Process Addiction Treatment Programs

How We Treat Behavioral & Process Addictions

Treatment for behavioral addictions focuses on understanding what the behavior is regulating and developing healthier ways to manage urges, emotions, and stress. Care often includes individual therapy, group therapy, and skills-based work tailored to each person’s patterns and triggers.

Depending on clinical need, treatment may incorporate approaches such as Cognitive Behavioral Therapy (CBT), Dialectical Behavioral Therapy (DBT), trauma-informed therapy, and mindfulness-based interventions, alongside structured accountability and relapse prevention planning.

Recovery Is Possible

Who This Program Is For

This program is for adults who are struggling with compulsive behaviors such as gambling, sexual behaviors, technology use, or other repetitive patterns that feel difficult to control. It is also for loved ones who are noticing secrecy, escalation, emotional withdrawal, financial strain, or repeated attempts to stop that have not been successful.

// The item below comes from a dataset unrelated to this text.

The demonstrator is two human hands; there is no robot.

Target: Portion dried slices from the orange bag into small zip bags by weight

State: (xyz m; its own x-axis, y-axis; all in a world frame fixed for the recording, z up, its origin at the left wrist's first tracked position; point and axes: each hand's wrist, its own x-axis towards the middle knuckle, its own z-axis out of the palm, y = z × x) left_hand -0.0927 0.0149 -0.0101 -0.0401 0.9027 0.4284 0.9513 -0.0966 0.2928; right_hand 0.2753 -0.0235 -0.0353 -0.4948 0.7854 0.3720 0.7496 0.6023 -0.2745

If a behavior is interfering with relationships, work, emotional stability, or overall functioning, and continues despite negative consequences, structured support may be appropriate.

What We Treat

We treat the underlying drivers of behavioral and process addictions, not just the behaviors themselves. These patterns are often connected to unresolved trauma, emotional dysregulation, anxiety, depression, attachment wounds, and difficulty tolerating distress.

Common concerns we treat include gambling addiction, compulsive sexual behavior, relationship-based addiction patterns, and technology or internet addiction. Treatment also addresses co-occurring mental health conditions or substance use when present, through an integrated and individualized approach.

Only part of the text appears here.